Perhaps there’d be a false alarm or two from a bean sprout caught in a beard but such a mirror could save your life if it detected changes in a mole and thus caught skin cancer in its early, treatable stages. (For skin cancer, notes Pentland, “early detection is the cure.”)

How long have you had that milk in the fridge? Smart germ-sensing packaging can tell you it’s high time you dumped it. Is that odd-smelling chicken safe to eat? Your clever chopping board will let you know posthaste! Having memory problems? Your smart home will scan for your keys or coffee cup and find them.

And, should you have a question about which of your many pills you should be taking or why you might be getting a headache, your “conversational medical advisor” can cheerily help out. It can flash pictures of the red pill or the green pill. It can inform you if one of your medications causes headaches as a side effect.
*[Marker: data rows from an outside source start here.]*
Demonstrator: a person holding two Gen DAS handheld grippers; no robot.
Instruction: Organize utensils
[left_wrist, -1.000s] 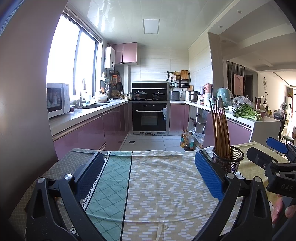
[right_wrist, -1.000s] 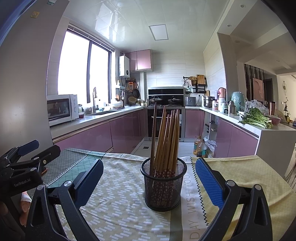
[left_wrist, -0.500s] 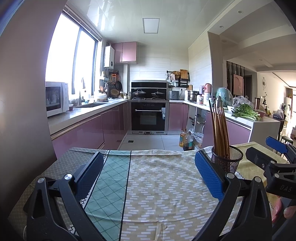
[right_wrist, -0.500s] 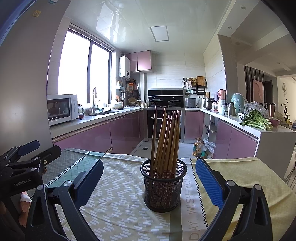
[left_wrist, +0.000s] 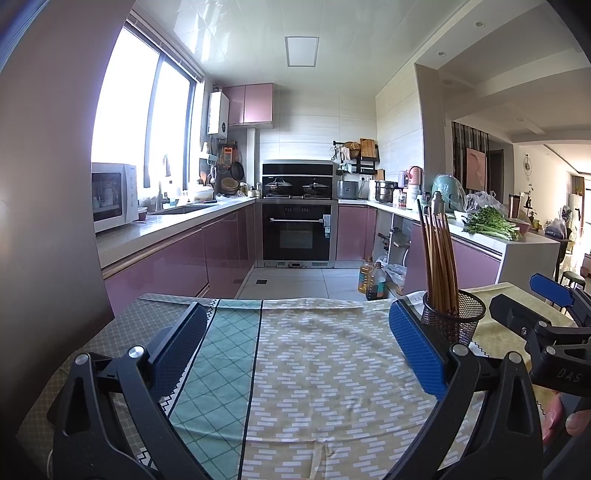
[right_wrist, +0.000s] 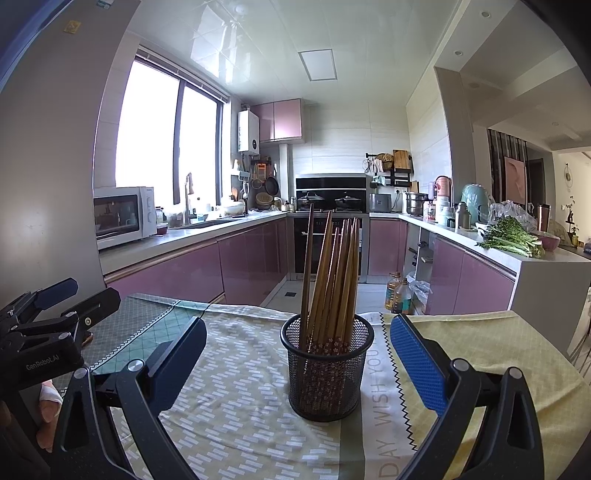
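Observation:
A black mesh cup (right_wrist: 327, 373) stands upright on the tablecloth, holding several brown chopsticks (right_wrist: 332, 269) that lean slightly right. My right gripper (right_wrist: 298, 326) is open, and the cup sits in line between its blue pads (right_wrist: 415, 358), touching neither. In the left wrist view the same cup (left_wrist: 456, 317) with its chopsticks (left_wrist: 437, 254) is at the right, just beyond the right finger. My left gripper (left_wrist: 295, 347) is open over bare cloth, with nothing between its fingers.
The patterned tablecloth (left_wrist: 317, 369) has a green panel at the left and a yellow part (right_wrist: 480, 343) at the right. The table's far edge (left_wrist: 295, 301) drops to the kitchen floor. The other gripper shows at the side of each view, and oil bottles (right_wrist: 397, 295) stand on the floor.

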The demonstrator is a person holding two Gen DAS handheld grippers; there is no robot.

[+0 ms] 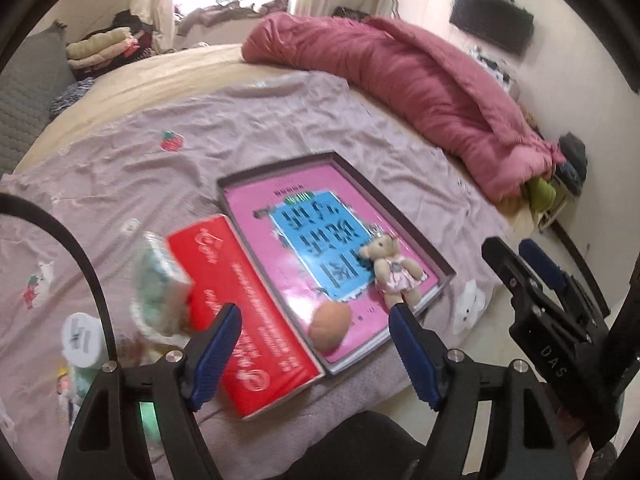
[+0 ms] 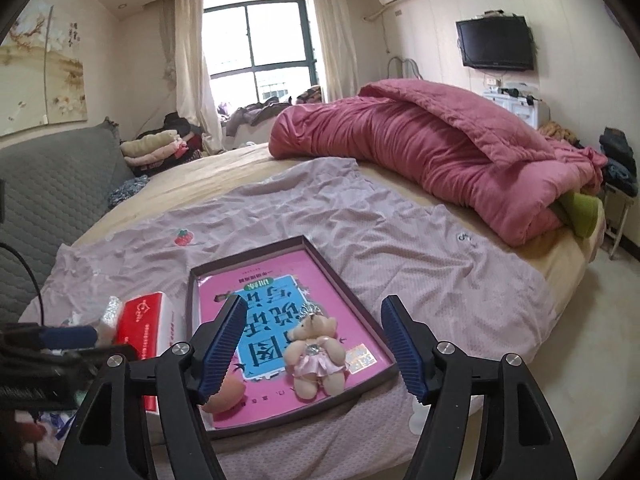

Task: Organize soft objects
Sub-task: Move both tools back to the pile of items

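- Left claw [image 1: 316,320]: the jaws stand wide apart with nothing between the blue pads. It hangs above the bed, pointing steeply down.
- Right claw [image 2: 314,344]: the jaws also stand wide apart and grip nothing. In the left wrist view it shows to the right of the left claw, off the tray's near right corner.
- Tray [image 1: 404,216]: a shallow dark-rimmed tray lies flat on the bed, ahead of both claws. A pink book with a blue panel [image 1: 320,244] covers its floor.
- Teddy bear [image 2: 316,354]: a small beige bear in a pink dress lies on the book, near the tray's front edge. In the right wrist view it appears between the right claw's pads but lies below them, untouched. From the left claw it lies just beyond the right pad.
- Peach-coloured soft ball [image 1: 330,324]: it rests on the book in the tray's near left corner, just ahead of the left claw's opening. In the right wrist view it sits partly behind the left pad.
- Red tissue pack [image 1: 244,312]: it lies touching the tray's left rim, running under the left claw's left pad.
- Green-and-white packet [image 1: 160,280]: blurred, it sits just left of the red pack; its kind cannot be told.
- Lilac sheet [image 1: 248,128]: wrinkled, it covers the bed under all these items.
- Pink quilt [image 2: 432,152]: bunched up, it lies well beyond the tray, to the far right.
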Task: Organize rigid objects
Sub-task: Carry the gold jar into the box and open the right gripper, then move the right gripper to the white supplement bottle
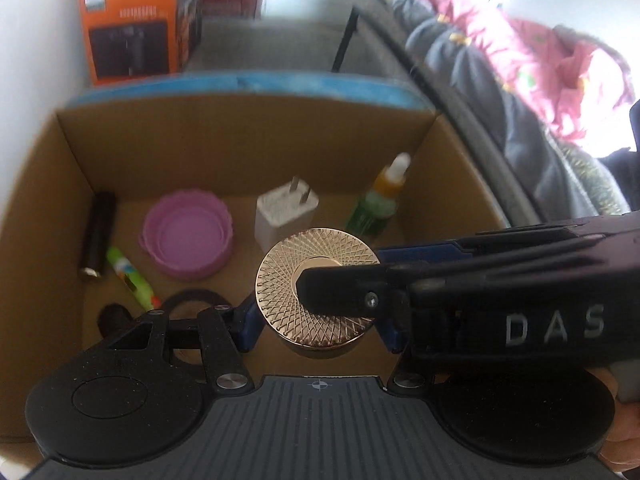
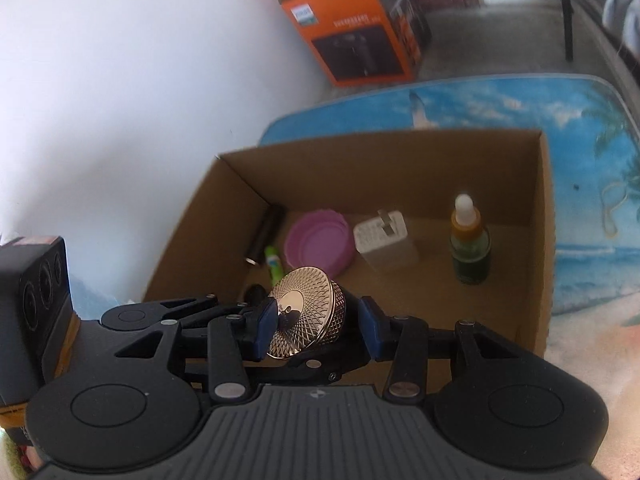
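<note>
Closest to the lens in the left wrist view, the left claw [image 1: 320,328] pinches a round gold jar with an engraved lattice lid [image 1: 316,280] by its sides, blue pads at either flank. The jar hangs above the near part of an open brown cardboard box [image 1: 248,128]. One black finger [image 1: 340,292] of the right claw reaches in from the right over the lid's centre; its body reads "DAS".

On the box floor, a black cylinder [image 1: 98,236] lies along the left wall, with a small green tube [image 1: 130,278] beside it. A purple round lid [image 1: 186,236] and a white plug adapter [image 1: 284,212], prongs up, follow toward the right. A green dropper bottle with a white tip [image 1: 378,200] stands by the right wall. Bare floor remains near the front right.

From the right wrist view, the right claw [image 2: 316,332] is spread. One pad touches the jar's lid face and the other stands just short of the base. The box sits toward the far left edge of the beach-print desk [image 2: 592,208], which is bare to the right. An orange carton [image 2: 356,32] stands on the floor by the white wall; its print is too blurred to read.
</note>
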Available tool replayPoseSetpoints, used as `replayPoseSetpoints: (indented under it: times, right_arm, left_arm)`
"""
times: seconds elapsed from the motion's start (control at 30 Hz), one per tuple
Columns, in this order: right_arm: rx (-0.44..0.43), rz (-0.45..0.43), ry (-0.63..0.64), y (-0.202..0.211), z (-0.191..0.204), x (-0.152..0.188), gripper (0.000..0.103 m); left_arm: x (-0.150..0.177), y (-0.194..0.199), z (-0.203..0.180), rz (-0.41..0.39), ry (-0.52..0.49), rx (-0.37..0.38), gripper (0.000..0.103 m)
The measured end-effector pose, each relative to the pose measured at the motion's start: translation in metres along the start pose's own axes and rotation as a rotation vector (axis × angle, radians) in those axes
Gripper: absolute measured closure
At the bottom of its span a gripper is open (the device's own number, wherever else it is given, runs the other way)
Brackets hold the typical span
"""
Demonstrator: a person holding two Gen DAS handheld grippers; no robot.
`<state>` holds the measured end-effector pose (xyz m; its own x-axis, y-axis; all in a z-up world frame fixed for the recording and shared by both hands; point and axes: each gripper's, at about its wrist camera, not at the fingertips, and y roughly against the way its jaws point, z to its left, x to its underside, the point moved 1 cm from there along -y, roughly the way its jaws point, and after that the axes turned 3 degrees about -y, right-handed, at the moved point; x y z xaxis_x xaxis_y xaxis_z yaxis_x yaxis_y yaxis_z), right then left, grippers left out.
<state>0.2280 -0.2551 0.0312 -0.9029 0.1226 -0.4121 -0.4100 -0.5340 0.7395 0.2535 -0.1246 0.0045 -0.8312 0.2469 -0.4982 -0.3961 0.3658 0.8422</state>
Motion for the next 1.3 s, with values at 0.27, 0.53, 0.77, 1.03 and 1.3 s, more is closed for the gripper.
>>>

It could even proffer advice if it senses you slipping from healthy routines--resuming smoking, perhaps, or lapsing on your daily vitamins. But any advice must be gingerly given to avoid the creation of a monster--a “nagging home,” if you will.

A truly intelligent house will know how fine a line it’s treading: “A real good solution to nagging is you turn the machine off,” Pentland notes. (Unless, of course, the chopping board gets wind of the plot and decides to mislead you about some salmonella-tainted chicken....)

Color Me Infectious

In the smart home of the future, you’ll open your medicine cabinet and take out zany, with-it bandages that change color if your wound has an infection!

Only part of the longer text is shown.